Ricardo N. Martinez, Oscar A. Alcober (2009). A Basal Sauropodomorph (Dinosauria: Saurischia) from the Ischigualasto Formation (Triassic, Carnian) and the Early Evolution of Sauropodomorpha PLoS ONE, 4 (2) DOI: 10.1371/journal.pone.0004397

4 comments:

Anonymous said...

Hi Adam! Never posted on your blog, but I think that's gonna change now. [spoiler]I'm a 19-year student from Germany (so sorry if my English may be bad).[/spoiler] Great blog, btw.
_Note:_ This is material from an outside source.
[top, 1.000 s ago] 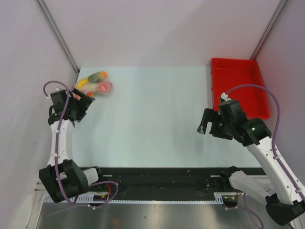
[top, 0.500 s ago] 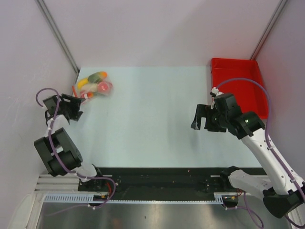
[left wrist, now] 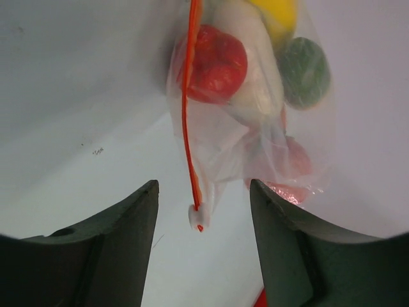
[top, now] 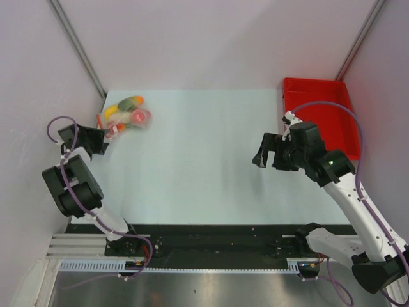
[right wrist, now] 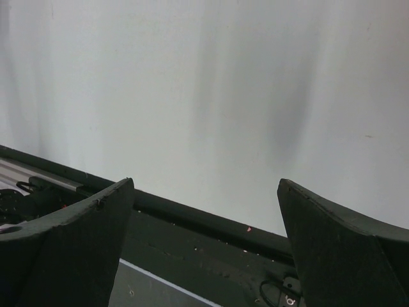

Just downloaded the article today. Panphagia is definitely a very cool find. I think it will certainly evoke some controversy as it's so similar to Eoraptor, and I hope future finds of very basal members of all dinosaurian lineages will help resolve matters (oh, if Sereno ever published his promised Eoraptor monograph!). I can't wait to see that guy in a phylogenetic analysis in your next basal sauropodomorph paper ;-)

Zach said...

Awesomesauce!

And Moritz--What? A monograph out of Sereno? AHAHAHAHAHAHAHA!

Sorry. *cough*

I'm forgetting the series of papers on Herrerasaurus that were supposed to be, when taken together, a monograph.

220mya said...

Its worth noting that the correlation of the Santa Maria strata that contain Saturnalia in Brazil with the Ischigualasto Formation is based mainly on vertebrate biostratigraphy. We should probably take this correlation with a grain of salt, especially given that the Ischigualasto spans ~10 ma of time. I think its possible (but not necessary) that Panphagia is older than Saturnalia.

Adam Yates said...

Good point Randy, and one that occured to me while writing the post. However the archaic 'ischigualastian' aspect of the Santa Maria fauna seems pretty undeniable so the time difference between the two (if any at all) is not likely to be great.